It was the last sunny day of the summer. Though the summer had not been the happiest due to the relentless war with the Russians, the sun still possessed its quality to uplift Ivan's mind. He walked fast towards the Kiosk in the square and grabbed his favourite cigarettes, and lit one as he waited. He was on his way to a bar owned by his old school friend, Miras. It had been several summers and autumns since they finished school. Ivan went away from the village to study how to make films, while Miras started a small bar in the village. It was certainly not the first one, considering the long-lasting drinking tradition that everyone had been born into in that cold, icy village on the verge of Crimea. However, Miras’ bar was different; there were games, music, and a community of a variety of people. He had some friends who printed the western music onto x-ray film, which was a common practice in ex- Soviet countries. Miras’ old record player played these songs as if the singers were really far away and had developed a cold or fever while recording. Some days, the bar turned up the volume of the songs and danced every winter night until the snow melted in the morning. People could work all day and dance all night.

Years had passed, and now the bar was going to close. People didn’t have money for food and alcohol, though they craved both. More so, they had forgotten how to dance. Ivan had called Miras earlier that day; they wanted to get together again before they departed to different brigades - to have some last beers, and they wanted to know each other's story. All the women they met and made love to - Ivan in his travels to Europe and Miras in the bar. Both of them were very masculine and charming.

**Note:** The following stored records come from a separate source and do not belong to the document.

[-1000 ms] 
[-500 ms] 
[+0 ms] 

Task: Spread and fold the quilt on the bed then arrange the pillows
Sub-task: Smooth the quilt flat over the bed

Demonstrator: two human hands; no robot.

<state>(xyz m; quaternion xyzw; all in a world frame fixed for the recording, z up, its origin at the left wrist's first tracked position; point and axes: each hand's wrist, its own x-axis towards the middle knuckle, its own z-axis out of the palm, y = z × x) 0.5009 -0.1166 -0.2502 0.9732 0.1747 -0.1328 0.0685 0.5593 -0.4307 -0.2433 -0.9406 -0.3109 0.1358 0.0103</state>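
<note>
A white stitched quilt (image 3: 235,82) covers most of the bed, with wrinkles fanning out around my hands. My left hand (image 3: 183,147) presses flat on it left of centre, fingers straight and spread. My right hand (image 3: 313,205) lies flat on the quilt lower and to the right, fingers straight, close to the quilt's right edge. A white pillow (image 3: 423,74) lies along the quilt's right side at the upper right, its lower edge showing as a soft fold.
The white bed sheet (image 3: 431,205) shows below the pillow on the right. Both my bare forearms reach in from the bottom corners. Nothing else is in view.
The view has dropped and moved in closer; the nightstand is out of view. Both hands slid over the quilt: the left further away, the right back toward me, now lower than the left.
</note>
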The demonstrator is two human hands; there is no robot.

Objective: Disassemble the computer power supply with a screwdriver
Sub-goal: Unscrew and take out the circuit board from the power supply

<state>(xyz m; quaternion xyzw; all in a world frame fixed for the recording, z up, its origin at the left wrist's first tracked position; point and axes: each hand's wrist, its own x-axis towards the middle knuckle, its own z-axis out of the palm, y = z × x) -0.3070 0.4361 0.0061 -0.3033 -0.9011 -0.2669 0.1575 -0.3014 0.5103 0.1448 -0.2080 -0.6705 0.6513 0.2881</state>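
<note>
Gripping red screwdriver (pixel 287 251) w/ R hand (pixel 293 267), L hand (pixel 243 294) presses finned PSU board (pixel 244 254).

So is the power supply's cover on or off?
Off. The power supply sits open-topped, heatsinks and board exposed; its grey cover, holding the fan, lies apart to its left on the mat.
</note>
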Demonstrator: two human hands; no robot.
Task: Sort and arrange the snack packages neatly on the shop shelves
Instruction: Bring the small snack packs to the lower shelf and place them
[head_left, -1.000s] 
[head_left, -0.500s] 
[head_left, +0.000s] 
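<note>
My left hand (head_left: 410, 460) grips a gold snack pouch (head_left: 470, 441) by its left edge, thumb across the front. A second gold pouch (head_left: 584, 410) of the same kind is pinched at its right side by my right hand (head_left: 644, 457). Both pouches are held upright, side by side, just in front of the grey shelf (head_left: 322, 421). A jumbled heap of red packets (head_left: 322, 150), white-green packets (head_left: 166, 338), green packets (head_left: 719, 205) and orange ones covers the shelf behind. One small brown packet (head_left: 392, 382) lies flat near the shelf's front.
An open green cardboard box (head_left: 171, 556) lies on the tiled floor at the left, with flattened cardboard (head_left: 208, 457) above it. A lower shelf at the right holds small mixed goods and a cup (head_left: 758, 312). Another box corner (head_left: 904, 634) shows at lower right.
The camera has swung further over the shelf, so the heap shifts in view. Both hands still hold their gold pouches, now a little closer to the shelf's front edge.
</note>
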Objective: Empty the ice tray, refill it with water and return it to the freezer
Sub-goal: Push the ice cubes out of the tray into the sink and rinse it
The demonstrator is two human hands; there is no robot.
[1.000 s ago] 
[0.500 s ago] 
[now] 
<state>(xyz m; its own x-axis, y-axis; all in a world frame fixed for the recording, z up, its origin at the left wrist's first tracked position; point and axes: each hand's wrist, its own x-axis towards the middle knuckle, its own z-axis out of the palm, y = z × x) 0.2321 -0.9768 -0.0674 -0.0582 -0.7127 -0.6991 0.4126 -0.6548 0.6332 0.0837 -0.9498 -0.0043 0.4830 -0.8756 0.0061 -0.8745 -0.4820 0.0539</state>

Ivan looked at the wide street that was almost empty, if not for the remnants of that evening drizzle which created a shiny reflection of the sunset on the street; so red that it reminded him of childhood for some reason. He was waiting for his other friend, Sam, who was from Nepal. It still puzzled Ivan why Sam joined him on his way back to his war-torn town. Well, it still looks beautiful, he thought. At least there is summer even though it's ending; sun peeked through the lonely buildings as Ivan laid his eyes on Sam, who was walking towards him with wide eyes and staggering but enthusiastic footsteps.

"Have I made you wait a long time?" Sam asked with a wide-eyed smile. 

“Nah it’s okay”

Ivan finished his cigarette and offered one to Sam. Sam said he had quit since it takes a toll on his stamina. 

“You barely have sex if any, why would you want to have so much stamina?” 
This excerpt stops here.